--- Exercise instructions ---
Print the listing in full, keeping every line exactly as it is.

--- Source data ---
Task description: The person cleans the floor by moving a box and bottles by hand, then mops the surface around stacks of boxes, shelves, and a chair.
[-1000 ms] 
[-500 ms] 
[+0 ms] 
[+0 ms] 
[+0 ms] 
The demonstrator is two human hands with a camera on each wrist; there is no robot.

--- Exercise output ---
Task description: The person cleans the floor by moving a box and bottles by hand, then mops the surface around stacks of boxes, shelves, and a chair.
[-1000 ms] 
[-500 ms] 
[+0 ms] 
[+0 ms] 
[+0 ms] 
The demonstrator is two human hands with a camera on each wrist; there is no robot.

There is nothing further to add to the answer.